By Yossi Melman
Russian President Vladimir Putin is visiting, here in Israel, with a huge delegation: 300 members – cabinet ministers, military chiefs, businessmen and oligarchs. Officially the visit is to inaugurate a memorial site in the Mediterranean resort city of Netanya for the victims of the Second World War, meaning that there is a strong Holocaust theme; and perhaps primarily, for the visitors, hailing the victory of the Red Army over the Nazis.
The visit will also focus on improving economic ties between Israel and Russia and possible deals involving newly developed gas fields discovered by Israeli companies in the Mediterranean.
There certainly are political elements, too. Putin will also have talks with Prime Minister Benjamin Netanyahu, President Shimon Peres, and Foreign Minister Avigdor Lieberman — himself a former Soviet citizen who moved to Israel thirty-four years ago at age 20.

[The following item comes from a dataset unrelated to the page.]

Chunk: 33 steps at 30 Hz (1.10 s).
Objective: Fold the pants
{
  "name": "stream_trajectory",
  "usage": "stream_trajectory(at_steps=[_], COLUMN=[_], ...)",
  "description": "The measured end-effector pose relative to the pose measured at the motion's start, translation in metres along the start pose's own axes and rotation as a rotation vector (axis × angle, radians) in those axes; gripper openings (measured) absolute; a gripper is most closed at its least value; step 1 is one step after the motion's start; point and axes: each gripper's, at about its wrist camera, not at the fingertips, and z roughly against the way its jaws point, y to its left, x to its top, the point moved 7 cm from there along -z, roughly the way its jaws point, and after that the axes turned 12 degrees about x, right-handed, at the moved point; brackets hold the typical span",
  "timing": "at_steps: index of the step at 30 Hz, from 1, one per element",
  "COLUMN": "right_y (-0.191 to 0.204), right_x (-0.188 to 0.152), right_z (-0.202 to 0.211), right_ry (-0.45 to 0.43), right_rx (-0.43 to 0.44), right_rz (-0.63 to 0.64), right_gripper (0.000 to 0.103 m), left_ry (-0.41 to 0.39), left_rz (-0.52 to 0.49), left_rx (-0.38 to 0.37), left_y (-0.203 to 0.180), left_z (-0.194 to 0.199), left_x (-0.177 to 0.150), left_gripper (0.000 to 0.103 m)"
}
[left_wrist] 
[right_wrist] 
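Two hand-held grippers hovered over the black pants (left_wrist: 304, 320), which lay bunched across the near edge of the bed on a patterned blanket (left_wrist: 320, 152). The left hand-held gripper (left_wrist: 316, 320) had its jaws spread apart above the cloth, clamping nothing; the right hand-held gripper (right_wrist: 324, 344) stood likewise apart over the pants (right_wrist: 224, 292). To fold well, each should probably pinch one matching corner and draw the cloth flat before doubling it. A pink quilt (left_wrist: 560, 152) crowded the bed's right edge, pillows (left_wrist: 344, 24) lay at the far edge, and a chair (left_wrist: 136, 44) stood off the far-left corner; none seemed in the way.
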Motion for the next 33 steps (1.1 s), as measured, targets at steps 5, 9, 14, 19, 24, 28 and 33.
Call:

One of the most important issues will be Iran. Israeli leaders hope to persuade Putin to change his policy and support tougher sanctions, and even to give Israel a green light to attack Iran’s nuclear sites. But, as we discuss in Spies against Armageddon, it is highly unlikely that Putin will accommodate any of Israel’s requests. Putin the modern day Czar of Russia will stick to his position opposing tougher sanctions and a military strike.
On Syria, Russia has major interests in keeping President Bashar al-Assad in power — as Russia’s navy enjoys using Syrian facilities as a warm-water port, and probably also to annoy and weaken Western goals in the Middle East region. Israel does not have a clear position on the future of Syria: government ministers pointing out atrocities by the Assad regime, such as the massacres of civilians, while Israel does not know who it would prefer to be in charge of its important neighbor to the Northeast.